TRY IT:
In full and without changes, output the data.

DATASET EXTRACT:
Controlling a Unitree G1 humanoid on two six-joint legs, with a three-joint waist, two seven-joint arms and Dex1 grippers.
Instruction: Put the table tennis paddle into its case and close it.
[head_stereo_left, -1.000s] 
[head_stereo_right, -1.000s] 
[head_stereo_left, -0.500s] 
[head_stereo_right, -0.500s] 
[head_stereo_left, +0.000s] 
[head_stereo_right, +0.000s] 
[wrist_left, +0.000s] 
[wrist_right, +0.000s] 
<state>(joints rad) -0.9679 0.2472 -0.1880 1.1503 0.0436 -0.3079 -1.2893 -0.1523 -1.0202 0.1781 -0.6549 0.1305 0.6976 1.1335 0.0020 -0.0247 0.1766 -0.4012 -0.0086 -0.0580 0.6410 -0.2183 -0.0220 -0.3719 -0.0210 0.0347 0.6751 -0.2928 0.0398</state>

REPLY TO THE TASK:
Controlling a Unitree G1 humanoid on two six-joint legs, with a three-joint waist, two seven-joint arms and Dex1 grippers.
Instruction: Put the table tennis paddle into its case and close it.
[head_stereo_left, -1.000s] 
[head_stereo_right, -1.000s] 
[head_stereo_left, -0.500s] 
[head_stereo_right, -0.500s] 
[head_stereo_left, +0.000s] 
[head_stereo_right, +0.000s] 
[wrist_left, +0.000s] 
[wrist_right, +0.000s] 
<state>(joints rad) -0.9679 0.2472 -0.1880 1.1503 0.0436 -0.3079 -1.2893 -0.1523 -1.0202 0.1781 -0.6549 0.1305 0.6976 1.1335 0.0020 -0.0247 0.1766 -0.4012 -0.0086 -0.0580 0.6410 -0.2183 -0.0220 -0.3719 -0.0210 0.0347 0.6751 -0.2928 0.0398</state>

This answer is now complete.